Comic legend Leslie Nielsen passed away on Sunday of complications from pneumonia in Fort Lauderdale, Florida. He was 84. He will be remembered for his roles in the Airplane! and Naked Gun series, even if he actually began his career in the 1950s starring in serious films such as The Poseidon Adventure.
"Airplane!" released thirty years ago created by the team of Jim Abrahams and David and Jerry Zucker. It garnered Mr Nielsen the nickname of "The Olivier of spoofs".
Mr Nielsen played an incompetent doctor on a plane wrought with disaster. One of the most famous scenes from the film had him asking a fellow passenger to fly the plane because the pilots had fallen ill.
"Surely you can't be serious," the passenger responded.

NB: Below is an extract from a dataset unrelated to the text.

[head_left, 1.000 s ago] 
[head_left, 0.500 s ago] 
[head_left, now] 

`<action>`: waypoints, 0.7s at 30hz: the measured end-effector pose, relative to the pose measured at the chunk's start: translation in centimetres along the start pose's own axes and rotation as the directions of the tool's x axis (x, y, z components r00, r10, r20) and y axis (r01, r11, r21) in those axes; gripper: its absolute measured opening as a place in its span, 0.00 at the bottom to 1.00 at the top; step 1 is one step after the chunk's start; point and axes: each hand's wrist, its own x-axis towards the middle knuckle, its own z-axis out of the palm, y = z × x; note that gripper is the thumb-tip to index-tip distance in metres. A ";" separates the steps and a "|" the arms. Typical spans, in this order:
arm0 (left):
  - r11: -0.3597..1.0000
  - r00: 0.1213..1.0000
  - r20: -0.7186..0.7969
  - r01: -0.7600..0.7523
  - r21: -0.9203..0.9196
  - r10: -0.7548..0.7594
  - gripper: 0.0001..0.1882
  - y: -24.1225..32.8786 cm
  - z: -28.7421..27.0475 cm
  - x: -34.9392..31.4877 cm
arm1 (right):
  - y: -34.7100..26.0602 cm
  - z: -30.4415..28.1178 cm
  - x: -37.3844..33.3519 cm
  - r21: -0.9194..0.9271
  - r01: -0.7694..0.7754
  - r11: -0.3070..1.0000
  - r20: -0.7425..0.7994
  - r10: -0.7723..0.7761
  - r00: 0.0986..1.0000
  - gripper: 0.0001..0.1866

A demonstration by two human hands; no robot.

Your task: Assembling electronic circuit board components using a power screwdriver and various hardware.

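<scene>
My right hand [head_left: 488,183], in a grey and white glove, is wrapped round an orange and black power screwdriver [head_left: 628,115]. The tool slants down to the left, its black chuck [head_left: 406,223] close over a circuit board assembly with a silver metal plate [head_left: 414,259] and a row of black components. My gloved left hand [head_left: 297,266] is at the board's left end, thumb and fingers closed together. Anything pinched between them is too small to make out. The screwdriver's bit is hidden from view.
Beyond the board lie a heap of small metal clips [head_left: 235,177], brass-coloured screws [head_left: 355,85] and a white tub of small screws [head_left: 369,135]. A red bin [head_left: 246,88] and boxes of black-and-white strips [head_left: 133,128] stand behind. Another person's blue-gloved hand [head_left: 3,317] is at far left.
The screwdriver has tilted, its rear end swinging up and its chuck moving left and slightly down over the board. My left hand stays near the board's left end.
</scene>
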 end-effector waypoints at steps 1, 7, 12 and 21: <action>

"I am serious," the doctor said. "And don't call me Shirley."
After that, Leslie Nielsen worked with the Zucker brothers as the loss-kop detective Frank Drebin on the 1982 television show The Police Squad! The show became a cult favourite even though it was cancelled in its first season. Mr Nielsen took Drebin to the film stage, and had great success doing it. He starred in The Naked Gun (1988), Naked Gun 2 1/2: The Smell of Fear (1991) and Naked Gun 33 1/3: The Final Insult(1994).
He also starred in Wrongfully Accused and Dracula, Dead and Loving It. They were critically panned but that may be because he could just never top the Naked Gun.

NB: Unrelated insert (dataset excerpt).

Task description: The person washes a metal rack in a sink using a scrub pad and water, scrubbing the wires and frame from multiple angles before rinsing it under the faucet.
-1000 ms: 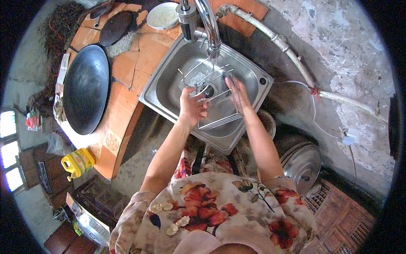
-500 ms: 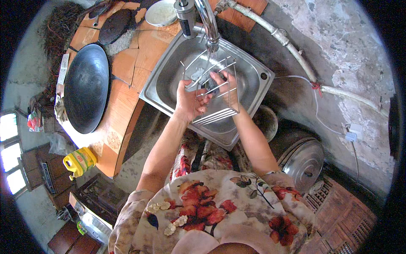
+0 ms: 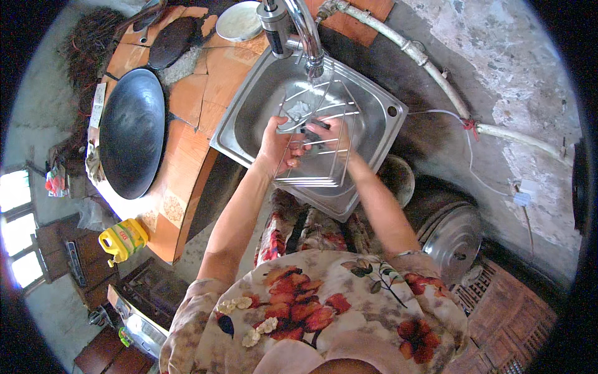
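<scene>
Over the stainless steel sink [image 3: 377,134] I hold a silver wire rack [image 3: 308,182], tilted, with its bars crossing in front of my fingers. My left hand [image 3: 274,149] is closed round the rack's left side, thumb up on a bar. Among the bars, my right hand [image 3: 339,136] is bent around a small dark grey scourer [image 3: 317,128], partly hidden by fingers and wires. The chrome tap [image 3: 313,62] hangs just beyond the rack, and a pale wet patch shows on the sink's bottom under it.
A large black wok [image 3: 132,134] lies on the tiled counter to the left, with a white plate [image 3: 239,22] farther back. The yellow jug [image 3: 123,240] stands near the counter's corner. On the right are a lidded metal pot [image 3: 453,240] and a white wall pipe [image 3: 430,65].
The rack has tilted and turned slightly in my hands. My right hand has shifted a little down along its bars with the scourer; my left keeps its hold.
</scene>
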Demonstrator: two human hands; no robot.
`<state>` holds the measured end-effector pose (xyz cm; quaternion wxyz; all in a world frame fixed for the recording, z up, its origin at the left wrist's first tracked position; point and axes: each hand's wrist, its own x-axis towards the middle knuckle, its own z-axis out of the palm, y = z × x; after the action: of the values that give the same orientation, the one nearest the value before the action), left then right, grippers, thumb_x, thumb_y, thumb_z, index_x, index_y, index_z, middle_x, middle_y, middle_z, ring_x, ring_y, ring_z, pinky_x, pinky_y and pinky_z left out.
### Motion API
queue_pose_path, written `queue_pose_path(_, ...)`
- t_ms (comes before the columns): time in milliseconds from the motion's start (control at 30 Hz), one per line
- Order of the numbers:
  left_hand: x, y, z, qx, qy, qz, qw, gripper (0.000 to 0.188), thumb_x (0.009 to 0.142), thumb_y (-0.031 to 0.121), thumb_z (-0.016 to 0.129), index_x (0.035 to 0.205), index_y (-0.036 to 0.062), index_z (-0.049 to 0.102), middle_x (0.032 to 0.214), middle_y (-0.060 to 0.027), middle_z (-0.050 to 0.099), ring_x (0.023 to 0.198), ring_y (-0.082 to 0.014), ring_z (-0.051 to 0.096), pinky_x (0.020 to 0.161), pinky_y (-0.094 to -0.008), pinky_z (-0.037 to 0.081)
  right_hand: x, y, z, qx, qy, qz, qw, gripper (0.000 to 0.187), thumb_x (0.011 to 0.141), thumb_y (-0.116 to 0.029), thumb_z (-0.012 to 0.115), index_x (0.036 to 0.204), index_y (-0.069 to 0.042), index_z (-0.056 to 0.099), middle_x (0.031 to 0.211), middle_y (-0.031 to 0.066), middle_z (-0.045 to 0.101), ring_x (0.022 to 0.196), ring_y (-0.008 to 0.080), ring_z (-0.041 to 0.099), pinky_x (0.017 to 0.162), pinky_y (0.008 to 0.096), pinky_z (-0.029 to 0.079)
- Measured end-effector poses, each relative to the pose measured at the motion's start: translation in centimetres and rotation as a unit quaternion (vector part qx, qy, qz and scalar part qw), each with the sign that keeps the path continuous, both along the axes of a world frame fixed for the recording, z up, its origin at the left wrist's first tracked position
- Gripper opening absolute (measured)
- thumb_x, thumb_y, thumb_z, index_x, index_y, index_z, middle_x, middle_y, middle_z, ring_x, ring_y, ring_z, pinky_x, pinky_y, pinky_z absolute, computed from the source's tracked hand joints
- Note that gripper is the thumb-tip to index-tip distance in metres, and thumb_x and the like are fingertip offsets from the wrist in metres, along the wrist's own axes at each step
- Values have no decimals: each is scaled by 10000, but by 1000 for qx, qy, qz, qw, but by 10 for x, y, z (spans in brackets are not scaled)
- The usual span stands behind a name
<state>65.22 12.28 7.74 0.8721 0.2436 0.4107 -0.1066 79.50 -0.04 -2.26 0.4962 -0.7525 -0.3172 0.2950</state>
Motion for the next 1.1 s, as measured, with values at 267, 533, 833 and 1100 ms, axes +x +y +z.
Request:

It was then sad to hear that director Irvin Kershner passed away earlier today.
He is probably most famous for having directed Star Wars V: The Empire Strikes Back. It has been lauded as the best Star Wars film of the series. It had exceptional special effects, impressive acting and strong scenes between the characters. This is the film that has the line of "Luke, I am your father," in it after all.
He died at the age of 87 his home in Paris after suffering from a long illness, his goddaughter Adriana Santini confirmed to the Associated Foreign Press today.

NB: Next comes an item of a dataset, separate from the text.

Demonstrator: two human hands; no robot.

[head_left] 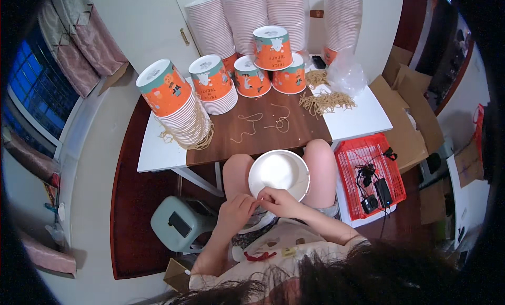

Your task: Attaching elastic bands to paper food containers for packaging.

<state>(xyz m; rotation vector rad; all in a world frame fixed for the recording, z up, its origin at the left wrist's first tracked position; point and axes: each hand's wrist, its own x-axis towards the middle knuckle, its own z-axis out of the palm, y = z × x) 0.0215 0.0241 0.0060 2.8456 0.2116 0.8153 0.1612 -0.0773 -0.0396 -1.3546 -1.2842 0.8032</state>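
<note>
A white-lined paper bucket [279,173] rests between my thighs with its mouth facing up. At its near rim my left hand [236,213] and my right hand [278,201] meet, fingertips pinched together. Whatever lies between the fingers is too small to make out. My right hand overlaps the bucket's near edge. On the brown tabletop beyond lie a loose tan cord [247,127] and a second cord [281,120].
Upturned orange-and-teal buckets stand in stacks at the left [168,94] and across the table's back. Tall wrapped bucket stacks [244,23] rise behind them. A cord bundle [329,102] and clear plastic bag [347,76] lie right. A red crate [344,168] holds black electronics.
</note>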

He also directed Sean Connery in the popular 1983 James Bond film, Never Say Never Again, which saw Sean Connery return to the lead role, after he had said he would "never" play bond again. Science-fiction fan boys will also remember his direction of Robocop II. It may not have been as good as the original but it was definitely miles better than the third one.
He got his start in Hollywood under the auspices of Roger Corman. He also made Stakeout On Dope Street which studied youth trying to trade drugs the John Carpenter written thriller, Eyes Of Laura Mars, and the drama Raid On Entebbe.
Later in his career, he famously said in an interview with Vanity Fair that he lamented that he should have directed one of the Star Wars prequels. Many Star Wars fans who were disappointed by the prequels may have appreciated that.
Born in Philadelphia in 1923, he trained as a musician and photographer before becoming a documentary and then fictional filmmaker.